Pablo da un valor muy alto a la profecía. El don consiste en recibir el mensaje que Dios quiere comunicar y transmitirlo a otros. Dios nos da una palabra para dar a otros. No es cuestión de hablar de lo que nos parece, ni decir lo que siempre hemos pensado, sino de transmitir lo que hemos oído de Dios (Is. 50:4). Dios no habla a la iglesia con voz audible, sino por medio de sus profetas. La palabra que damos procede de Él. No es para ventilar nuestro enfado, ni expresar nuestras frustraciones, u opiniones particulares. Si Dios te ha mostrado lo que anda mal con un hermano, no es para que lo critiques, o insultes, o lo pongas verde, sino para corregirlo y edificarlo. Si le hablas en tono de desprecio o enfado, no recibirá tu corrección. Lo único que conseguirás será sacar tu enfado y dejarlo hecho polvo, pero esto no lo edifica, ni lo ayuda. Tu percepción no lo habrá beneficiado. El Señor te habría revelado su problemática en vano. Pues él habrá quedado igual que antes, o peor, y tú te habrás ganado un enemigo.

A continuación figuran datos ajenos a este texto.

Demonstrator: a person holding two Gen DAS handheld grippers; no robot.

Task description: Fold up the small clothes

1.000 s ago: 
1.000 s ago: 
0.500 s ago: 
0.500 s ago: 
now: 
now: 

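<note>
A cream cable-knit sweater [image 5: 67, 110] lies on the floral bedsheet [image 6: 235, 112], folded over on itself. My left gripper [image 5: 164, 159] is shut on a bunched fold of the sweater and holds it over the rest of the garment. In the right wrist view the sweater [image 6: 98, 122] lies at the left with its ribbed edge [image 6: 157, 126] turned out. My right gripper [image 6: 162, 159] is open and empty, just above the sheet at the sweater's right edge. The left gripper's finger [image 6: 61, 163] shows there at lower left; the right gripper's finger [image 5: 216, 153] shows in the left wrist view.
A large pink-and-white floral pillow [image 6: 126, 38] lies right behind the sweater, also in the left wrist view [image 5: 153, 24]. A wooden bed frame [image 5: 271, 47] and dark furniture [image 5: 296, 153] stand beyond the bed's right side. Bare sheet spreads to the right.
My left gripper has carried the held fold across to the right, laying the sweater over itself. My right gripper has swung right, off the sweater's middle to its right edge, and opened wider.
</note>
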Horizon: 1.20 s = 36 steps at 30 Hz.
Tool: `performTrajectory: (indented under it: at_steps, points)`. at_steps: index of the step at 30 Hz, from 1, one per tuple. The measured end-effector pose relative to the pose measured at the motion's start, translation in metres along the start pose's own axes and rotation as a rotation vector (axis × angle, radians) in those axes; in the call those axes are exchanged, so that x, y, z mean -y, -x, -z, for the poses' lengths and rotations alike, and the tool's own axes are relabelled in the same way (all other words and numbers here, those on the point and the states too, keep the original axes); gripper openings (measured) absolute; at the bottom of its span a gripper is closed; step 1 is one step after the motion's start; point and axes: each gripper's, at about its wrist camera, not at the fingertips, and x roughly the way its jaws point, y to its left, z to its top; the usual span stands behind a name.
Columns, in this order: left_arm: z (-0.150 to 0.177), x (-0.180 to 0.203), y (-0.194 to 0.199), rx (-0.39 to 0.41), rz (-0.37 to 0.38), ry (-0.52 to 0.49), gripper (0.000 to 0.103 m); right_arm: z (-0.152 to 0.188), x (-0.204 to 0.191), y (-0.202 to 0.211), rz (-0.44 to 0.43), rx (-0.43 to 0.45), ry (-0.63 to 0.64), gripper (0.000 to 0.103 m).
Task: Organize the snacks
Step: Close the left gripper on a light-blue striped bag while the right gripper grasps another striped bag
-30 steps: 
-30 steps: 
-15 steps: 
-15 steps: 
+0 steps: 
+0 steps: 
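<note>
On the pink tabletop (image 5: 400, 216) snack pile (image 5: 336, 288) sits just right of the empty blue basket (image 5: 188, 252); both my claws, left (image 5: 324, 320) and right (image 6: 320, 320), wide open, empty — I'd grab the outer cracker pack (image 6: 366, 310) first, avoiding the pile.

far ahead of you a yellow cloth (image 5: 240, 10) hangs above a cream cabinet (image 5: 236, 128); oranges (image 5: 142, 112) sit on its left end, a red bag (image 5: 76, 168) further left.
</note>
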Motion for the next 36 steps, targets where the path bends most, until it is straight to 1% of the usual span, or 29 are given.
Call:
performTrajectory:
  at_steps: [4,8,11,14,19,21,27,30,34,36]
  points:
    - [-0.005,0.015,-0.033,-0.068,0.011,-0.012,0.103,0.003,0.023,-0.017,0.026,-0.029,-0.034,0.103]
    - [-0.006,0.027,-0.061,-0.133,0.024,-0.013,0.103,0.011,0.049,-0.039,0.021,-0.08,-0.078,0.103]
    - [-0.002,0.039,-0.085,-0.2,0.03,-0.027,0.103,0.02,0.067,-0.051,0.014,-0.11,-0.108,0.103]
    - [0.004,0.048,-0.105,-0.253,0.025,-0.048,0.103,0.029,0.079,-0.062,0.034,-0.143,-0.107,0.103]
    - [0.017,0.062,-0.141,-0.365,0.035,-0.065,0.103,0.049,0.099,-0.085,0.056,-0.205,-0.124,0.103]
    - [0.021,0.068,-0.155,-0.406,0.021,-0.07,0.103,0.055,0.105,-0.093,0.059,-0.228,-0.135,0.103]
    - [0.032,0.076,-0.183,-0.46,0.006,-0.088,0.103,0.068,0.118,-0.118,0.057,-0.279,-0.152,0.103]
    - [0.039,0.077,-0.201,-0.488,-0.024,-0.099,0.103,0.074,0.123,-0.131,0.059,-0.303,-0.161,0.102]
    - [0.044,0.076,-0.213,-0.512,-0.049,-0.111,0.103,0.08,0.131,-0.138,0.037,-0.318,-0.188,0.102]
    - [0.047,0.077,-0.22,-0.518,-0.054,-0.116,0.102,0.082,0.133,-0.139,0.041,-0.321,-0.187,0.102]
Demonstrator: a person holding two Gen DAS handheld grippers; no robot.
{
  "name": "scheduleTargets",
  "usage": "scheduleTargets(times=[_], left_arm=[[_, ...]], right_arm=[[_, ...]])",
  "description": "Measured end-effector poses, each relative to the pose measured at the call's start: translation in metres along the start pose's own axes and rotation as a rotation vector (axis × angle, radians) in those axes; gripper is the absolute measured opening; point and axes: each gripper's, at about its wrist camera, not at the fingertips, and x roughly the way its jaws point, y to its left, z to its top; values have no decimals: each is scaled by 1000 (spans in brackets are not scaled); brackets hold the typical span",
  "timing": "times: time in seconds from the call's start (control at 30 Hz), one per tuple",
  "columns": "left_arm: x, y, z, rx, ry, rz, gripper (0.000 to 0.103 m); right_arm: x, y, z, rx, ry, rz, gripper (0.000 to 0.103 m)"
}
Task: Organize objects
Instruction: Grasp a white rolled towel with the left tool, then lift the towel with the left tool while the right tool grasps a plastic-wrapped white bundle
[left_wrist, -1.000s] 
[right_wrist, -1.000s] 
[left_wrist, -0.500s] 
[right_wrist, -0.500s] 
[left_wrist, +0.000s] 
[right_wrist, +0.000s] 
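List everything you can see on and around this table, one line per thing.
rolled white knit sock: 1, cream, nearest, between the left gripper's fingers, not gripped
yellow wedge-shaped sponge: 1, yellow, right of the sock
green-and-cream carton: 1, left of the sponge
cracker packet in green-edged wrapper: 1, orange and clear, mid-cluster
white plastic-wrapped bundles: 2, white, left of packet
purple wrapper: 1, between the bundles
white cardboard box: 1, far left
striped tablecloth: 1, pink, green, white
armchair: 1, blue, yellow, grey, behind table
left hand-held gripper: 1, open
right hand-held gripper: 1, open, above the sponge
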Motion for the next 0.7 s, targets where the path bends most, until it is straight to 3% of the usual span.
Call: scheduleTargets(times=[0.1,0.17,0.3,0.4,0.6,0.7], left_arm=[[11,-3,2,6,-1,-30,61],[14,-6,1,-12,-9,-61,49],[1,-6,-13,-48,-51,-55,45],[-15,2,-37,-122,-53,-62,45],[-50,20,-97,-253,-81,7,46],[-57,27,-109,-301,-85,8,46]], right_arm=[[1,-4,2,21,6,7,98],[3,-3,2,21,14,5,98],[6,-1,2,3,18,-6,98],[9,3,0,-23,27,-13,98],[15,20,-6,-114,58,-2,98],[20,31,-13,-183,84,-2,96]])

El afán de hacer que el otro vea sus fallos no participa del don de la profecía, sino de nuestra carnalidad y deseo de venganza. “El amor a la verdad”, como se llama para justificarlo, no edifica, ni al otro, ni a ti. El deseo de arrojar la verdad a la gente es un pecado que cuesta mucho quitar de nuestro carácter. Procede de nuestro sentido equivocado de la justicia. Para dar una palabra de corrección de parte de Dios tenemos que estar libres de todo deseo de venganza, odio, y rencor, y acercarnos al hermano con un corazón contrito y humillado, conscientes de nuestras propias deficiencias, con compasión por el otro, y una palabra que realmente ha procedido de Dios que puede edificarlo y bendecirlo. Esta palabra procede de nuestra comunión con el Señor motivada por el amor al hermano. Este es el don de exhortación profética que trae edificación y consuelo, porque comunica el amor de Dios por él y el deseo de Dios de ayudarlo, y va acompañado del poder de Dios para cambiarlo y transformar su vida.